In Dull Republican developer-fundeded Sheriff DAVID SHOAR's corrupt political machine, five somnambulistic St. Johns County Commissioners voted in 2016 to erase 40 acres of affordable housing from Nocatee, for the lucre of $800,000 payment to SJC.

That was nuts.

Now Wall Street-traded corporate developers, having created pent-up demand for affordable housing here, want to change the language to call it "workforce housing," as if people were defined by their jobs.

"Workforce" smacks of bad public relations and patronizing lobbyists, emitting condescending Chamber of Commerce lingo, as if we're talking about a labor camp.  (President William Howard Taft founded the Chamber of Commerce as an anti-labor group, and Republicans here have given the Chamber and a favored few of its members millions of dollars in corporate welfare. )

Presumably, students, seniors, retirees, the disabled and the unemployed want affordable housing, too. 

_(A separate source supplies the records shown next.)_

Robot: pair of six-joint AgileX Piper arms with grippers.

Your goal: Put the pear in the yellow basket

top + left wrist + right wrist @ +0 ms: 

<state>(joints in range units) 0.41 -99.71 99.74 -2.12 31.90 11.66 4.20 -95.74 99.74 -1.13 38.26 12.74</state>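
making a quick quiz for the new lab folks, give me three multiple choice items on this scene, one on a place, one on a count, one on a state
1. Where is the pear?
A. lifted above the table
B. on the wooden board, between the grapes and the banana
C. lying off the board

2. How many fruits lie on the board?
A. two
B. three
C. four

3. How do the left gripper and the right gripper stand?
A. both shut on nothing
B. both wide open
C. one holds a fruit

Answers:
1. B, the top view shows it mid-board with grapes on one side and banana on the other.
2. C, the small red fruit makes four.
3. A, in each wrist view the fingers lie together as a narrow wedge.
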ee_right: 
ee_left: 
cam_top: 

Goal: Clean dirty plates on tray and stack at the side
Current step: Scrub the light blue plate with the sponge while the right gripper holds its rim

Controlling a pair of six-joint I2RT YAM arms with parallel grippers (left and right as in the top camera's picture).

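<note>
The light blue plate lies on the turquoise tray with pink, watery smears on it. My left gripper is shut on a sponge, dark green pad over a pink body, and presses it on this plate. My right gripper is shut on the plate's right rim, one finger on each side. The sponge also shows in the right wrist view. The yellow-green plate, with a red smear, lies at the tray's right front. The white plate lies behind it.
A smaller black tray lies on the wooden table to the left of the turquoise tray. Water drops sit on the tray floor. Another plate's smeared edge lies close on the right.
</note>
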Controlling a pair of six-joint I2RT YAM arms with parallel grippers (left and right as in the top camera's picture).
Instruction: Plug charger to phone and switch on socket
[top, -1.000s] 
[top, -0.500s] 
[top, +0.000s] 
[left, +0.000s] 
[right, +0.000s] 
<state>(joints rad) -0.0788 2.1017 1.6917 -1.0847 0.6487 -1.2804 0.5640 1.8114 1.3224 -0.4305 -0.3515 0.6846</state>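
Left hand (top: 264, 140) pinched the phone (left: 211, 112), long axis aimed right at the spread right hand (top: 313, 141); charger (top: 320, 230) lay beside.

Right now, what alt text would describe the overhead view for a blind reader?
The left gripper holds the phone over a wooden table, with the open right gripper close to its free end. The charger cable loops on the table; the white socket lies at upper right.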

Substituting the term "workforce" for "affordable" reminds me of the renaming of the U.S. House of Representatives Education and Labor Committee by Dull Republicans under Speaker Newt Gingrich and successive satraps Paul Ryan, 

Wikipedia reports:

History of the Committee[edit source]

Attempts were made to create a congressional committee on education and labor starting with the early congresses but issues over Congress's constitutional ability to oversee such issues delayed the committee's formation. Finally, on March 21, 1867, the Committee on Education and Labor was founded following the end of the Civil War and during the rapid industrialization of America. On December 19, 1883, the committee was divided into two, the Committee on Education and the Committee on Labor. The committees again merged on January 2, 1947, after the passage of the Legislative Reorganization Act of 1946, becoming the Committee on Education and Labor again. On January 4, 1995, when the Republicans took over the House, the Committee was renamed the Committee on Economic and Educational Opportunities. It was renamed again as the Committee on Education and the Workforce two years later on January 7, 1997. On January 4, 2007, with the Democrats once again in the majority, the committee's name was changed back to Committee on Education and Labor.[1] After Republicans recaptured the House majority in the 2010 elections, they returned to the name, Committee on Education and the Workforce, effective with the opening of the 112th Congress in 2011.[2] After Democrats recaptured the House majority in the 2018 elections, they similarly returned to the previous name, Committee on Education and Labor, effective with the opening of the 116th Congress in 2019.[3]

1 comment:

Anonymous said...

They are hyper-capitalistic.. crony capitalists that is. "Workforce housing" reflects their ideals, as "public housing" and "affordable housing" is a dirty word. Government is not supposed to do a damn thing for anyone in any way ESPECIALLY when there's a "market" for something like housing. That's supposed to be subject to the grift just like human labor. Everyone is supposed to be subject to the rich in every way possible. The housing is supposed to be affordable ONLY because you are valuable to someone who is rich, or in the case of law enforcement and teachers, protecting the rich and helping rich families to stay that way. I swear to God that's how they think. "Workforce housing" isn't about correcting some negative externality on human beings caused by some failure. It's about making a developer money and making whoever will employ the occupants of that housing as much as money as possible.